You don’t have to have grown up in a Christian/Catholic tradition to be familiar with the following verse:
Guard your heart, for from it flow the well springs of life. – Prov. 4:23
I’ve always thought that this verse solely addressed being careful about what you take into your heart. That it was reserved to the concept of consumption. This seems right, according to the immediate meaning of the words and common sense. But, over the last few weeks, I’ve realized that this verse has another side to it:
It is not what goes into the mouth that defiles a person, but what comes out of the mouth. – Matt. 15:11
These verses seem unconnected. Far from it!
The other day, I encountered some “unpleasantness” online. It irked me and I got that hot feeling in my neck that usually precedes a decision I regret. But I was able to move on very, very quickly. I was so shocked by the pivot, that I began to reflect on it, and realized that my tendency to dwell on people who have hurt me, mull over negative moments during the day, even indulge in frustration with myself are no longer freight trains I’m dragged behind, but have literally become momentary afflictions.
And the reason why stunned me with its simplicity.
I have spent the last five months cultivating a peace and presence of mind that I had not experienced before. From that peace and presence, everything in my life flows—my creativity, my relationships, my intentions for the future. This peace was hard fought and hard won, and is extremely precious to me. Together, my heart and mind decided at some point:
“Ashley. Your peace is too important to give energy to this.”
Without quite realizing it, I had reached a point where the peaceful state of my heart became something worth fighting for and guarding, against both internal and external threats. No rude or cruel person, no inconvenience, no disappointment, no personal failure, is worth giving up my peace.

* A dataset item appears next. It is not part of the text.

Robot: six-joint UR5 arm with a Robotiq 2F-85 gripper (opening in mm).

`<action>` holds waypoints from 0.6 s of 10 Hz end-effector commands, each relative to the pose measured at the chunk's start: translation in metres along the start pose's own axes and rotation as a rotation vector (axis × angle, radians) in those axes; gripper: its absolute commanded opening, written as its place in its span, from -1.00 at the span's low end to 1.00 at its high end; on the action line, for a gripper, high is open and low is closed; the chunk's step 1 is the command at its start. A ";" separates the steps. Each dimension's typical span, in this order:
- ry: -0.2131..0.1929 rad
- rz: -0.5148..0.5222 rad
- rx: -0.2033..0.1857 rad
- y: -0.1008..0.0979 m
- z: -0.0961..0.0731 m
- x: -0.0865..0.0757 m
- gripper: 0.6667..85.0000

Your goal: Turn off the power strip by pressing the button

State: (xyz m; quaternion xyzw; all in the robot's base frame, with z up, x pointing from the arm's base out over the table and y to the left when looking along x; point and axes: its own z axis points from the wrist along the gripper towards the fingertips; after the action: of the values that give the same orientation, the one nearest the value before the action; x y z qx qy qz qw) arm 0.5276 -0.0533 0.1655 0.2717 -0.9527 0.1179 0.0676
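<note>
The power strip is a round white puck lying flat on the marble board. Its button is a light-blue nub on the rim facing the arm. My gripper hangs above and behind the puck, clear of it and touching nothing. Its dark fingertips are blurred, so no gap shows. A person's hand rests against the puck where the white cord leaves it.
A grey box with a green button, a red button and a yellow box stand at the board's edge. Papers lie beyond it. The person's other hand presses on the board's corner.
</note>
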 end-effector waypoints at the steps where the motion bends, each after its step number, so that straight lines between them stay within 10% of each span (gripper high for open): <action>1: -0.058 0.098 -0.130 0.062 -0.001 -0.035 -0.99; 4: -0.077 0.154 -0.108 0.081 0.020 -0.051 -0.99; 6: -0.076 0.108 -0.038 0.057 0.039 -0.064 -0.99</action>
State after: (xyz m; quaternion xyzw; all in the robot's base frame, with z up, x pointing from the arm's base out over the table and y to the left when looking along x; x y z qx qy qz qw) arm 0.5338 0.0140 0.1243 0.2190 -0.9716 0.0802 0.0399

So, that is what I know think, when I think of guarding my heart! Someone is rude to me or doesn’t follow through—worrying about it isn’t worth my peace. Something I was hoping for doesn’t happen—holding onto disappointment isn’t worth my peace. Some days I can’t seem to get it right—beating myself up and fretting over what people think isn’t worth my peace. Sometimes, it’s not what you take in that breaks your heart, it’s what you put out. Sometimes, you have to guard your peace from yourself.
And I do mean it,
p.s. – you have a powerful mind, an iron will and the heart of a lion.